» Exercise details: Below are the entries; give again exactly the lines from the one mentioning "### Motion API" through the one mentioning "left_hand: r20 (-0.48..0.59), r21", inclusive.

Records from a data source
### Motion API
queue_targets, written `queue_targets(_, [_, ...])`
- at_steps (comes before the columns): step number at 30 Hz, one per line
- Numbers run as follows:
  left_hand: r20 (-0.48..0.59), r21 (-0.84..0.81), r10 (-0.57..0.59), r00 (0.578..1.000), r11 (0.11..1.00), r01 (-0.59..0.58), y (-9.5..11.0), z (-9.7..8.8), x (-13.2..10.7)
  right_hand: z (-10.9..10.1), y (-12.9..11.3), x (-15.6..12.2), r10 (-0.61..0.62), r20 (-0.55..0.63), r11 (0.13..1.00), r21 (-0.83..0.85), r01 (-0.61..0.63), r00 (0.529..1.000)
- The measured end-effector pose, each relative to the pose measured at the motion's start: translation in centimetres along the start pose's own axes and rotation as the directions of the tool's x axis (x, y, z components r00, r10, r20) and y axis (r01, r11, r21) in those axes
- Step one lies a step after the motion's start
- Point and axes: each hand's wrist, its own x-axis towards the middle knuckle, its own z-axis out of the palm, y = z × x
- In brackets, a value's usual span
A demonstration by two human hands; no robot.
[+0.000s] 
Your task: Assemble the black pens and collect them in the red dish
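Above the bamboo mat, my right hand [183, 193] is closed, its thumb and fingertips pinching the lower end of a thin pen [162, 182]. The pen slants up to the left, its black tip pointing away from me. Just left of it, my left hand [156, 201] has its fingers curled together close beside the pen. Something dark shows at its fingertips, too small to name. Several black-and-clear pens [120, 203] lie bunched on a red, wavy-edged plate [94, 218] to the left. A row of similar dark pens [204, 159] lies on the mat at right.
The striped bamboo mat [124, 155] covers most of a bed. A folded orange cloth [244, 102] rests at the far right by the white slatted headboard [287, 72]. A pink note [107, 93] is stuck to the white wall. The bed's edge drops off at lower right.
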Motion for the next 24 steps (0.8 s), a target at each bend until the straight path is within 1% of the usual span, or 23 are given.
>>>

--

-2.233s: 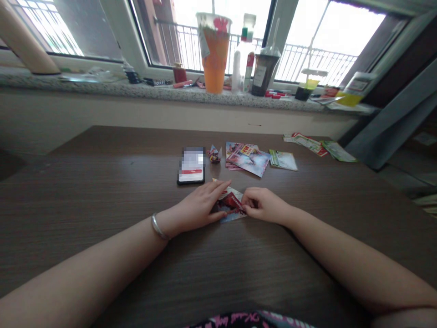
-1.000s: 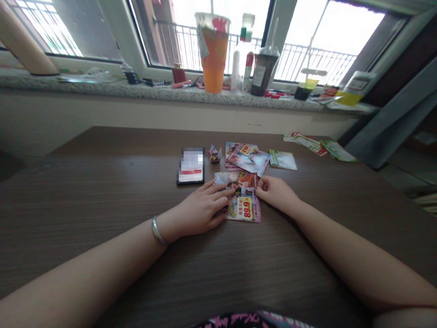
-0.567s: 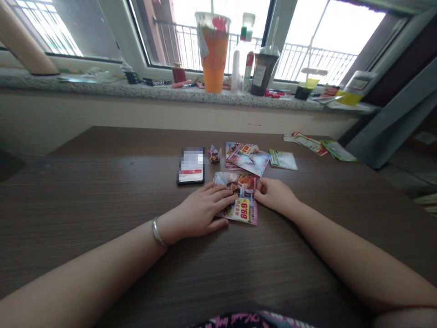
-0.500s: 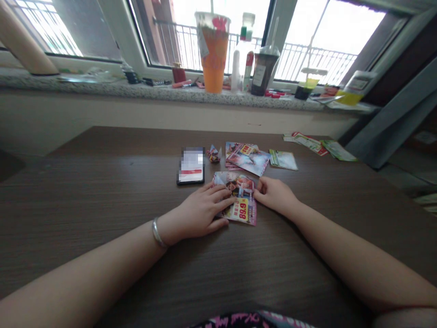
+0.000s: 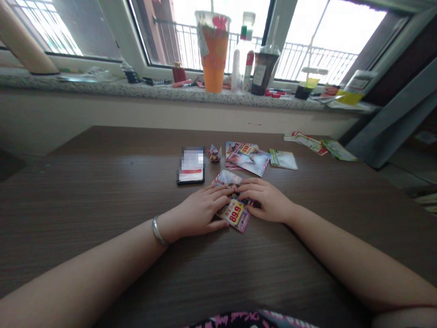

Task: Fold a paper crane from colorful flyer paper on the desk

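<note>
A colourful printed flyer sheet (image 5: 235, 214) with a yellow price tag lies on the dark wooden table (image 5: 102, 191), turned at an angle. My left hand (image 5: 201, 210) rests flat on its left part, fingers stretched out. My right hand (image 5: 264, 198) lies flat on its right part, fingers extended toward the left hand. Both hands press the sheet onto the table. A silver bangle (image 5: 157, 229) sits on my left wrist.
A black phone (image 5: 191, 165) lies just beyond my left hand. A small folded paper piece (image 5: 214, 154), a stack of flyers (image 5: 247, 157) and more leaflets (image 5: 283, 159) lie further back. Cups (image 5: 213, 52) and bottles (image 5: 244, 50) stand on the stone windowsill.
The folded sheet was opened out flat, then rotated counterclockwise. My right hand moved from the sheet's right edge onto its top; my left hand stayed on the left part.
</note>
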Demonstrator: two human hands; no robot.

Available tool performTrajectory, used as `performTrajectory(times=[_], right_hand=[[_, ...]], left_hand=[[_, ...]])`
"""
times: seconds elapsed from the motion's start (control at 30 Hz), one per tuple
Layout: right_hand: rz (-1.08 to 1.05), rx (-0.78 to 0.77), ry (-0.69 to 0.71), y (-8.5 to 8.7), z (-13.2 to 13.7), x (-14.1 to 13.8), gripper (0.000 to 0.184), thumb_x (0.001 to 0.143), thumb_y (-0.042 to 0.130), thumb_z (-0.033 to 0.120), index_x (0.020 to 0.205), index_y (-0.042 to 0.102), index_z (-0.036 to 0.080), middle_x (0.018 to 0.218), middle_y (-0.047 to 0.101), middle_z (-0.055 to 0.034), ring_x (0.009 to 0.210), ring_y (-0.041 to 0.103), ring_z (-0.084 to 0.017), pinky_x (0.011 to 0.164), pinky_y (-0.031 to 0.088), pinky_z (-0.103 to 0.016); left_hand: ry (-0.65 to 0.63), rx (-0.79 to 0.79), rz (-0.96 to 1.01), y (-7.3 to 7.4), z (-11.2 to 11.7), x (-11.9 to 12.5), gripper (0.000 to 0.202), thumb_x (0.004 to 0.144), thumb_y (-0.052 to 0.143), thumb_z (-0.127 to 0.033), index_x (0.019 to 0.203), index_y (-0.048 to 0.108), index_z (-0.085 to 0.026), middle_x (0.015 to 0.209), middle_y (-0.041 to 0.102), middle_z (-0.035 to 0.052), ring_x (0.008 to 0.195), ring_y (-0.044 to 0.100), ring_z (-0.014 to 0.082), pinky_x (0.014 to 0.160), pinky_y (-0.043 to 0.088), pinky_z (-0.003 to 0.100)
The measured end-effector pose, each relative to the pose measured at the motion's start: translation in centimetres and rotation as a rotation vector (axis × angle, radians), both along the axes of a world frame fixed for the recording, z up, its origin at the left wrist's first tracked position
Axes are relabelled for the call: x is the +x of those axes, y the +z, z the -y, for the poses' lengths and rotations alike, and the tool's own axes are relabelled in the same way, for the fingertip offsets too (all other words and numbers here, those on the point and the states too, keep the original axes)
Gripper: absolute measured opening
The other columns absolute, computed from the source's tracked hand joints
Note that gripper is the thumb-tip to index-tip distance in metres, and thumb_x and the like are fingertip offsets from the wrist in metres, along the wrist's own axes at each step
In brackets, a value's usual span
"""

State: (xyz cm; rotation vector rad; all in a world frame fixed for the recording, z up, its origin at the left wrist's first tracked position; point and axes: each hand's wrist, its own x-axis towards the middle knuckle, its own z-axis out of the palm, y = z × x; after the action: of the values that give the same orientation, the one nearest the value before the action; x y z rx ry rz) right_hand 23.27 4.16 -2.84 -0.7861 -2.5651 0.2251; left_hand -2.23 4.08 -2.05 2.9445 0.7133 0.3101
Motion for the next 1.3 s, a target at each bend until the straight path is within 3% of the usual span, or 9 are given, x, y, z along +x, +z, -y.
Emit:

» Written response:
### Motion API
queue_targets, written `queue_targets(_, [_, ...])`
- at_steps (comes before the columns): step number at 30 Hz, one per line
- Numbers run as follows:
  left_hand: r20 (-0.48..0.59), r21 (-0.84..0.81), r10 (-0.57..0.59), r00 (0.578..1.000), r11 (0.11..1.00), r01 (-0.59..0.58), y (-9.5..11.0), z (-9.7..8.8), x (-13.2..10.7)

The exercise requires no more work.